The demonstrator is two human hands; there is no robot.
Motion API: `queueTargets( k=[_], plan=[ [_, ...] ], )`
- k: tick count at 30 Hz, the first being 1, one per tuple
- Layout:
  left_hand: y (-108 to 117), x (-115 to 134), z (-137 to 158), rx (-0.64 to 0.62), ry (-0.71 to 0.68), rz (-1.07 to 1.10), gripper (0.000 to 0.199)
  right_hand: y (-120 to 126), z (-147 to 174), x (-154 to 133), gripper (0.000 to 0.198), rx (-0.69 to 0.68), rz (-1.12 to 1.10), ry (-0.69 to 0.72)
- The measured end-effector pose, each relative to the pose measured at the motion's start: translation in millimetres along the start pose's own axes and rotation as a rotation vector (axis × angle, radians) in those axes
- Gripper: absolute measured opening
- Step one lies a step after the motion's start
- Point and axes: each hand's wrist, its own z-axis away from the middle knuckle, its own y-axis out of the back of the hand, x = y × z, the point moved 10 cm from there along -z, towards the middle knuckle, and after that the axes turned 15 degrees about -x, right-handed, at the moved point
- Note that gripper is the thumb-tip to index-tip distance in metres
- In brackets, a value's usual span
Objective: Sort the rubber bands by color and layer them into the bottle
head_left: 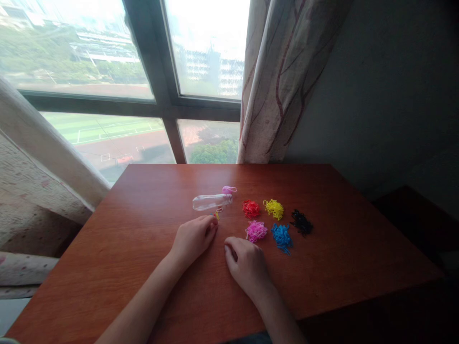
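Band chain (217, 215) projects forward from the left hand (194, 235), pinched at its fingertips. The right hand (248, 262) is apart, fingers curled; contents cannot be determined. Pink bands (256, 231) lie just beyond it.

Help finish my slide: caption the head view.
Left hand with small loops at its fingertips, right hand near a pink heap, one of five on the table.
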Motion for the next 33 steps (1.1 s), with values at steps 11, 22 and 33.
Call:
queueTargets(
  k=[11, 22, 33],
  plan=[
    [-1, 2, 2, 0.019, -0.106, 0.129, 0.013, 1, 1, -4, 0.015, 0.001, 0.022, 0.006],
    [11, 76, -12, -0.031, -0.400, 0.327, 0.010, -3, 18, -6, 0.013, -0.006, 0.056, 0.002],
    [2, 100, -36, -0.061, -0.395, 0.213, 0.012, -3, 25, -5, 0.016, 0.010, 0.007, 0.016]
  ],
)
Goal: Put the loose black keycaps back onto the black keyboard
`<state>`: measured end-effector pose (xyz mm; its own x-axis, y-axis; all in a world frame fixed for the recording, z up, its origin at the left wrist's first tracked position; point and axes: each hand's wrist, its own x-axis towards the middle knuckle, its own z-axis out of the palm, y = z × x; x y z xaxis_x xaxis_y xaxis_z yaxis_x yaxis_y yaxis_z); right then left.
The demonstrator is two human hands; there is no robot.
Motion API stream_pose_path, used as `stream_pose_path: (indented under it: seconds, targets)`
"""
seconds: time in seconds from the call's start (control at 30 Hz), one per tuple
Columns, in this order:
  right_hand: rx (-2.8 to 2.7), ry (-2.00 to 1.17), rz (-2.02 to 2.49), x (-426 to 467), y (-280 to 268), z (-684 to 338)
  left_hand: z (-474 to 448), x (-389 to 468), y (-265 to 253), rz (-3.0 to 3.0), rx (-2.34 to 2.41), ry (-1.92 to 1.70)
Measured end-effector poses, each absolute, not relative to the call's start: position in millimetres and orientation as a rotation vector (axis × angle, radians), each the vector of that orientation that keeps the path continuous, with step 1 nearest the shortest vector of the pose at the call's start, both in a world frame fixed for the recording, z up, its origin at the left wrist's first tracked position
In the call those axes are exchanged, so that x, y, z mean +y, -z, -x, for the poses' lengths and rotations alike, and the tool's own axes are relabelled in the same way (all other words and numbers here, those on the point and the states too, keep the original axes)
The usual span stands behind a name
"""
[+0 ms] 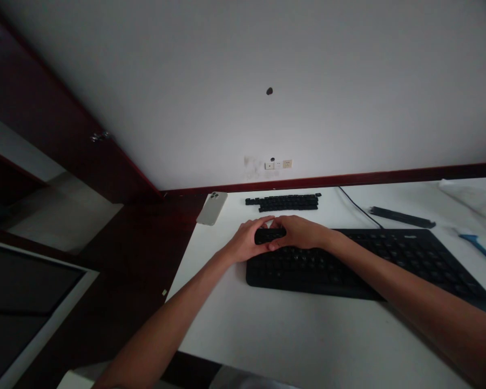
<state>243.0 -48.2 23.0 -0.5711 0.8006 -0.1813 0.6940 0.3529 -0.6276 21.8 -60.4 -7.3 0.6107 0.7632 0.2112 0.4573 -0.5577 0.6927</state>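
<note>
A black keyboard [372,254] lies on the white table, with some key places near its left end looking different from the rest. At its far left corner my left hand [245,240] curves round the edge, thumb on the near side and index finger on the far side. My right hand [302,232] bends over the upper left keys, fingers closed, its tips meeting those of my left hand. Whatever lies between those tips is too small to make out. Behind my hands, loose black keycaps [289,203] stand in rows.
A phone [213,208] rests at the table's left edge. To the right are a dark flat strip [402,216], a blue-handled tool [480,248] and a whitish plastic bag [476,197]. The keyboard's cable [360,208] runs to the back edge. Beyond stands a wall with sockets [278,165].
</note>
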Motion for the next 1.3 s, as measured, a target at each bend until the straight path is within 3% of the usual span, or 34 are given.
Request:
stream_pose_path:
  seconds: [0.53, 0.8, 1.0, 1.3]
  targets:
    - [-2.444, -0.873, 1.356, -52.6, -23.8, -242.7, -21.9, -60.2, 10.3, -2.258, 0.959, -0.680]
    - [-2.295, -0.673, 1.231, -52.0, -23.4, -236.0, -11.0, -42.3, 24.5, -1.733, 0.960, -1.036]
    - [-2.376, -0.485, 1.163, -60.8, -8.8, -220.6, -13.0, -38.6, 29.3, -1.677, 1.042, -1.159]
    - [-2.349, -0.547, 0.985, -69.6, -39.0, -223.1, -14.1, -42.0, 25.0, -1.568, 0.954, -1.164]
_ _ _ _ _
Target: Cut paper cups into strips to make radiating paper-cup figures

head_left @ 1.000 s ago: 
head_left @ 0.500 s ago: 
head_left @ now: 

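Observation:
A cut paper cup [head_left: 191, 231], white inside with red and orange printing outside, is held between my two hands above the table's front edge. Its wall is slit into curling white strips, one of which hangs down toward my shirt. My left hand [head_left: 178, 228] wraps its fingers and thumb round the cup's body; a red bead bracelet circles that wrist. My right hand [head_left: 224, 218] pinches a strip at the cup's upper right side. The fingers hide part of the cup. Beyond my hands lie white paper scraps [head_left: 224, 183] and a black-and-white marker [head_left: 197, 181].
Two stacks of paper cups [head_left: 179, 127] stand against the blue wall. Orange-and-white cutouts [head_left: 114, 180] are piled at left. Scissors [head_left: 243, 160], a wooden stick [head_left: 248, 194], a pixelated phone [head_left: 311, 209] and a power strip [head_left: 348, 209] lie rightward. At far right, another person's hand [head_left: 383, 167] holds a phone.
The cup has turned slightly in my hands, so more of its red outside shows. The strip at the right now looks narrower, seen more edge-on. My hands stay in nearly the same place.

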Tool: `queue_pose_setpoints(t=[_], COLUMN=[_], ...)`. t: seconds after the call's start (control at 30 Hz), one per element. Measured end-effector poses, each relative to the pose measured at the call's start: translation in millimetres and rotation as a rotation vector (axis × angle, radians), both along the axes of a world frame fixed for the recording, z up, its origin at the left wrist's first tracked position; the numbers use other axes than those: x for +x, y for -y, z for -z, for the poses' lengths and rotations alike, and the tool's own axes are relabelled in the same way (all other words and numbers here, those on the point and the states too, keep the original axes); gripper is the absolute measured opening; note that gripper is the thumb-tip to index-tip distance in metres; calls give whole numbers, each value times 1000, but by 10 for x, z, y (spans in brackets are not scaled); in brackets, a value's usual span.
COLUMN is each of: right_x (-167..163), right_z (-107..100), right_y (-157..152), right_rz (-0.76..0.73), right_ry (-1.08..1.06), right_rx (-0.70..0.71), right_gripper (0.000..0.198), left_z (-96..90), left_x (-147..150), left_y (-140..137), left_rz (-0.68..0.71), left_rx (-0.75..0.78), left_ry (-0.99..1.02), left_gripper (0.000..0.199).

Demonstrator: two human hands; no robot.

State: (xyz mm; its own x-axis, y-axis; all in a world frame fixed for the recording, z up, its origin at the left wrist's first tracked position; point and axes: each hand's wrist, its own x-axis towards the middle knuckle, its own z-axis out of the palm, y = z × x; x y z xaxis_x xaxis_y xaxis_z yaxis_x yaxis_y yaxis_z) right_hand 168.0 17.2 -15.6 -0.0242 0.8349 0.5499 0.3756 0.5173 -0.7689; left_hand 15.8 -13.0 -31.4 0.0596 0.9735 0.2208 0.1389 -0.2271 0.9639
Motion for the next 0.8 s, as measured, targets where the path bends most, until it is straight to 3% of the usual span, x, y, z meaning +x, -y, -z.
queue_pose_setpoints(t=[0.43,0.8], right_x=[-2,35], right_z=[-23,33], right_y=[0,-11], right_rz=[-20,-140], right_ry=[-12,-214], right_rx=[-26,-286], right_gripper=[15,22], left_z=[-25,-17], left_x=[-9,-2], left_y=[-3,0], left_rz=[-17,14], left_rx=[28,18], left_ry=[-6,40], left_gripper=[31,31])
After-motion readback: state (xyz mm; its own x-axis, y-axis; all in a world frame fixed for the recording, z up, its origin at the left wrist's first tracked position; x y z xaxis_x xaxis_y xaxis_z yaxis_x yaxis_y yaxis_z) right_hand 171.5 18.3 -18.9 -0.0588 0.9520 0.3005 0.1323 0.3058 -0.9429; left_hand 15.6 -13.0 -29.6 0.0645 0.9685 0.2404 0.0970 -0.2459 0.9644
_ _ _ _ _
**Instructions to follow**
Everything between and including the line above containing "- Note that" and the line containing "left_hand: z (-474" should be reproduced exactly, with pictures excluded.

**Completed exercise**
- Note that gripper is the thumb-tip to index-tip distance in metres
- In brackets, a value's usual span
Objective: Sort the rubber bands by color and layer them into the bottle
head_left: 
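Band chain (217, 215) projects forward from the left hand (194, 235), pinched at its fingertips. The right hand (248, 262) is apart, fingers curled; contents cannot be determined. Pink bands (256, 231) lie just beyond it.

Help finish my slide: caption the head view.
Left hand with small loops at its fingertips, right hand near a pink heap, one of five on the table.
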Motion for the next 33 steps (1.1 s), with values at steps 11, 22 and 33.
Call:
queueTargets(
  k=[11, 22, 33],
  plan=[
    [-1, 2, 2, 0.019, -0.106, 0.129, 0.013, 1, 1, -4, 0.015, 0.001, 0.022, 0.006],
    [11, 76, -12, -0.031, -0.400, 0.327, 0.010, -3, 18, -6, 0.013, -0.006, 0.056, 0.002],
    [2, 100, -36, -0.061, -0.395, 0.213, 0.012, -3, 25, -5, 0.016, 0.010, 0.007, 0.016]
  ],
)
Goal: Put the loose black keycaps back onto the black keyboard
`<state>`: measured end-effector pose (xyz mm; its own x-axis, y-axis; all in a world frame fixed for the recording, z up, its origin at the left wrist's first tracked position; point and axes: each hand's wrist, its own x-axis towards the middle knuckle, its own z-axis out of the palm, y = z × x; x y z xaxis_x xaxis_y xaxis_z yaxis_x yaxis_y yaxis_z); right then left.
The demonstrator is two human hands; there is no robot.
Motion API stream_pose_path, used as `stream_pose_path: (indented under it: seconds, targets)`
"""
seconds: time in seconds from the call's start (control at 30 Hz), one per tuple
Columns, in this order:
  right_hand: rx (-2.8 to 2.7), ry (-2.00 to 1.17), rz (-2.02 to 2.49), x (-426 to 467), y (-280 to 268), z (-684 to 338)
  left_hand: z (-474 to 448), x (-389 to 468), y (-265 to 253), rz (-3.0 to 3.0), rx (-2.34 to 2.41), ry (-1.92 to 1.70)

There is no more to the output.